Tigress released into the wild kills 55-year-old farmer near Bor wildlife sanctuary

Earlier, the Principal Chief Conservator of Forest (Wildlife) A K Mishra had issued shoot orders but a wildlife activist had moved the High Court here alleging flouting of procedure norms in issuing the shoot orders. The HC had quashed the order and had directed the officials to capture the tigress alive.

Written by Vivek Deshpande | Nagpur | Published:September 21, 2017 9:29 pm
The tigress had partly eaten the victim’s body and had sat near it for about 6 hours (Express Photo by Joydip Suchandra Kundu)

FATAL attack by a tigress on a man near Bor wildlife sanctuary on Tuesday evening has re-opened the debate over release of such big cats in the wild after capture from trouble-torn tiger-human conflict areas. The two-year old tigress T27C1, had killed 55-year old farmer Bhivaji Harle when he was taking his bullocks home near Wadala village in Wardha district. The tigress was captured from Brahmapuri tehsil of Chandrapur district in July after she had killed two humans and attacked four others leading to massive pubic outrage. Earlier, the Principal Chief Conservator of Forest (Wildlife) A K Mishra had issued shoot orders but a wildlife activist had moved the High Court here alleging flouting of procedure norms in issuing the shoot orders. The HC had quashed the order and had directed the officials to capture the tigress alive.

But after the capture, the PCCF had drafted a committee to decide the fate of the tigress. The committee had recommended its release back in the wild. The PCCF had then directed the release in Bor Wildlife Sanctuary in Wardha district. Mishra defended the decision despite Tuesday’s incident. “The tigress has been there for the past 50 days, during which she never stalked a human being. No human being has reported its sighting, which means she was shying away from humans. On Tuesday, the man happened to come close to her after the bullocks ran away. So, he became her inadvertent and not intended victim,” he told The Indian Express.

Asked if her consistent movement close to human settlement wasn’t seen as an alarm , Mishra said, “About 40 pc of our tigers live outside Protected Areas (PAs) and close to human settlements and also feed on cattle. So, that’s not an issue.”

The tigress had partly eaten the victim’s body and had sat near it for about 6 hours making it difficult to believe that Harle was a chance victim.Mishra has, meanwhile, decided to windup the experiment and recapture the tigress to be put back in the cage for rest of her life. The attack, however, happened despite promise of round-the-clock monitoring. Said Former PCCF Wildlife B Majumdar : “It is relevant that the past cases of similarly placed animals attacking humans on being released with tragic consequences should have deterred the department from doing it again.”
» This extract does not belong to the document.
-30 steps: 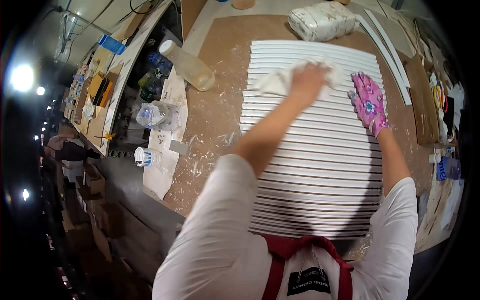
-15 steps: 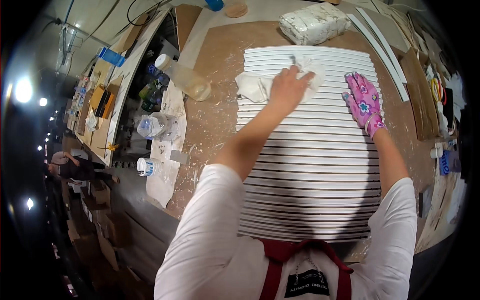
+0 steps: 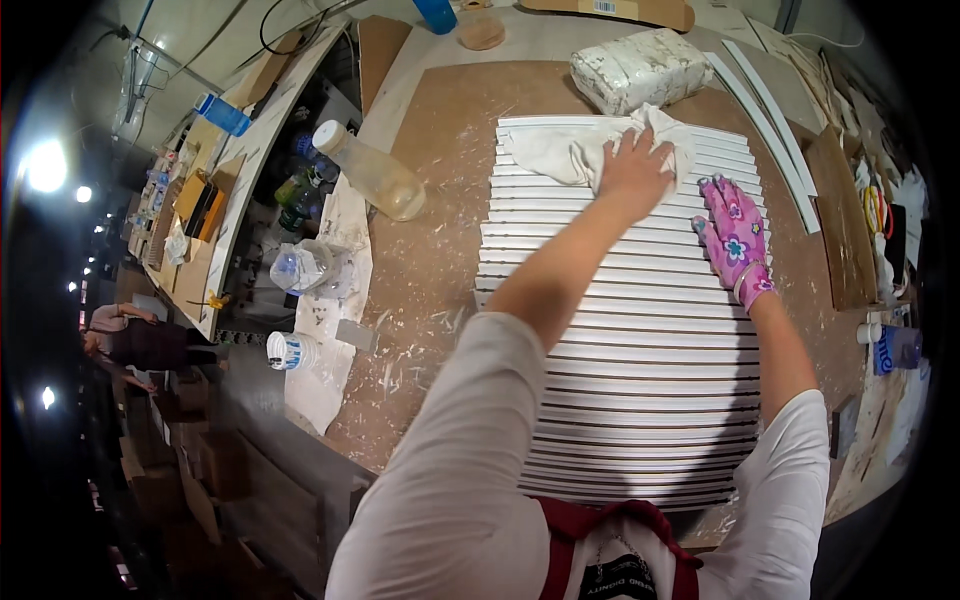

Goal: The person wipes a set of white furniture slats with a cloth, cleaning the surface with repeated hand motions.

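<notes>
A white slatted panel [image 3: 640,380] lies on the brown board table [image 3: 430,250] in front of me. My left hand [image 3: 635,165] is bare and presses down on a crumpled white cloth [image 3: 555,150] at the panel's far end. The cloth spreads out to the left of that hand. My right hand [image 3: 735,240] wears a pink flowered glove. It lies flat on the slats near the panel's right edge with its fingers apart and nothing in it.
A clear plastic bottle [image 3: 370,175] lies left of the panel. A white speckled block [image 3: 640,65] sits beyond it, and long white strips [image 3: 770,110] lie at the far right. Bottles and paper [image 3: 310,270] crowd the table's left edge. Another person [image 3: 125,335] stands far left.
My left hand slid the cloth left along the far slats, then back to the right. The gloved right hand stayed flat in about the same spot.
</notes>
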Demonstrator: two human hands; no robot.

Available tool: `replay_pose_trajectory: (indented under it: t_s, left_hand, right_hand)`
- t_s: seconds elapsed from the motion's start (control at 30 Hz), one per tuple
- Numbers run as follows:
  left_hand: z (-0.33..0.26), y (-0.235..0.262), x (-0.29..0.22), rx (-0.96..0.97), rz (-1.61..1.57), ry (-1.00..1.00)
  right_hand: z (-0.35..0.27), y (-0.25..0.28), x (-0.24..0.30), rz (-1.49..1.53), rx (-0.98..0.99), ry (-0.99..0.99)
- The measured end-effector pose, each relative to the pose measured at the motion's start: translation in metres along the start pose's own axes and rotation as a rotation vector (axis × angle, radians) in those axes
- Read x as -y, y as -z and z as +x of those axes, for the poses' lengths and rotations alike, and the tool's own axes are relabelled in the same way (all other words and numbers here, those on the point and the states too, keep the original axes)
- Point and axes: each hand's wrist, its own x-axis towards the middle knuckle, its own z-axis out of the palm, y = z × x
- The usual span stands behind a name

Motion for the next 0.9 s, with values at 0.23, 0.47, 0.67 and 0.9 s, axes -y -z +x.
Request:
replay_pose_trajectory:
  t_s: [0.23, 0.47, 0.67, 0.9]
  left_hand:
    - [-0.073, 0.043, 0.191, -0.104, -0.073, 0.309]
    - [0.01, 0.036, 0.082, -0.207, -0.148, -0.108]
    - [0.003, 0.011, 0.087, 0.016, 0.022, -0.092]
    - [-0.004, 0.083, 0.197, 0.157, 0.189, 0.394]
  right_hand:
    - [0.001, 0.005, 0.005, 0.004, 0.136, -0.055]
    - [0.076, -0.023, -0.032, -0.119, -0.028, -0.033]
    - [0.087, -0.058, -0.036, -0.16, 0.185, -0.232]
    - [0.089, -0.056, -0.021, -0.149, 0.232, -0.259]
Poonam Dhanwate of TRACT, a wildlife NGO with wide experience in dealing with conflict situations, said, “this tigress with history of conflict shouldn’t have been released in the wild again. Previous episodes indicate that such individuals get into conflict again and the pain is only shifted to a new area. Human safety should always be a priority in such decision making. It will be unfortunate to invite unnecessary wrath against wildlife in general as a reaction to such episodes.”

Nitin Desai of Wildlife Protection Society of India points out a contradiction in the general thinking of the forest department as evident from two episodes. “when iconic tiger Jai had gone missing from Umred-Karhandla wildlife sanctuary in 2016, it was said that an individual tiger shouldn’t be seen as a loss to overall cause of conservation. But in the instant case, such a heavy stress was led on an individual tigress’s importance in being back to wild,” he says, adding, “if this would have been avoided, public animosity towards tiger could also have been avoided, particularly in Bor, where there was no history of man-tiger conflict.”

Kishore Rithe of Satpuda foundation, ex-member of National Board for Wildlife, who had strongly recommended the tigress’s release said, “there was no evidence to believe that the tigress had turned a man-eater in Bramhapuri since it hadn’t attacked anyone near villages. So she was fit to be released in the wild. And we were not looking at it as individual tigress but one with a capacity to give birth to many cubs. But the decision to send it to Bor was that of the PCCF. I had suggested Nsvegaon National Park which was closer to Bramhapuri and a fully vacant forest, as the ideal option.”

Rithe, however, pointed out, “monitoring should have been done in a way that the monitoring team always remained between the tigress and human settlements. In this case that caution doesn’t appear to have been observed.”